In a city with endless temptations to try and dazzle you on the plate, Trestle went the opposite direction: offering a way to pause, step in from the February chill, and linger for a couple of hours with friends over the most communal and unencumbered of meals. 

That is fondue’s greater purpose. And it’s why I’ve been a lover of fondue, of all the myriad forms of melted cheese served around the Alps, for as long as I can remember, including dishes like tartiflette, the Savoyard creation that’s what scalloped potatoes long to be. In our house growing up we had not only a well-used fondue steel pot — I surely had learned to light a Sterno by the time I’d learned my multiplication tables — but also a commercial-grade raclette machine. I inherited the latter from my father, and used it faithfully for a couple more decades, until its sad end at a New Year’s party in the waning weeks before the pandemic. (Apparently, French raclette machines sold in America do not work on 220 volts.) 

This is to say: As a family, we took molten cheese very seriously. Our raclette machine fit no less than a half-wheel, which in recent years meant a good $120 cheese investment for dinner, which in turn led to our longtime annual fondue-and-raclette holiday party, a tradition disrupted only by COVID. (Raclette, if you’re not sure, is both a type of cheese, as well as the means of serving it, melted and scraped atop potatoes, pickles, and those same smoked meats found at Trestle. “Raclette” also literally means squeegee, i.e., the device used to scrape the cheese. Much like “fondue” simply means “melted.” Nomenclature wins.)

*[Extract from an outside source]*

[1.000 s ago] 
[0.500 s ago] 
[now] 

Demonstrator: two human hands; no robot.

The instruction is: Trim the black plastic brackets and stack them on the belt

In theory, a proper fondue should be a blend of multiple “Swiss” cheeses — Appenzeller, Emmental, Gruyère, and the like. But everyone has their preferences. Arguably one of the best options is Comté, which is French, not Swiss. And other variations have become canon, not least of which is fontina, which is indeed an alpine cheese, from Valle d’Aosta. Myself, I lean heavily on Gruyère or Comté, or both, because I love their assertiveness. But a great fondue is a composition of multiple cheeses, always with something milder for balance. Also, while others may flinch, in my book not only is white wine a mandatory ingredient, but so is the cherry brandy known as kirschwasser — which further amps the headiness. As you might surmise, fondue at our house is not for the timid.

What surmounts all these particulars, though, is fondue’s ritual — and it’s the ritual that makes it such a perfect restaurant experience. It is the very opposite of all we’ve been taught to revere as “elevated,” to use an infernal term, about dining. Not just the communal mode of sharing, but the dish’s tactile nature: squeezing bits of bread onto the long fork tines, and entering the ring; playing traffic cop near an open flame, as any form of hotpot requires; making your food the literal centerpiece, while never allowing it to become an object of fetish. Other forms of dining may be entertainment — think Benihana — but here, you and your tablemates are each other’s entertainment. Fondue comes with an inevitable intimacy to the process. I suppose you could manage an awkward, conversation-less fondue dinner. But I’ve never witnessed one.

This conviviality, I think, lies at the heart of fondue being the very precise sort of dining pleasure we’ve missed this past year. Same with raclette, although that requires more equipment, and while I love tableside service of any sort, a raclette machine wheeled around a dining room feels too mechanical to me. But there’s a reason, after all, that the Melting Pot has 97 locations and counting, including more than a dozen in its native Florida. No, gulf breezes aren’t obvious fondue backdrop. But to me, that’s just testament to its primal appeal.

That said, it requires a true northern winter to properly enjoy these dishes in context — in snow-covered mountains if you can swing it, but a corner of 10th Avenue, lined with gritty slush, will do just fine.

After all, fondue is the essence of offering charm and hospitality without an implicit pressure to impress. That balance is precisely what we’ve needed from restaurants this past year — and what we’ll wish for more of as normal begins to appear, far on the horizon.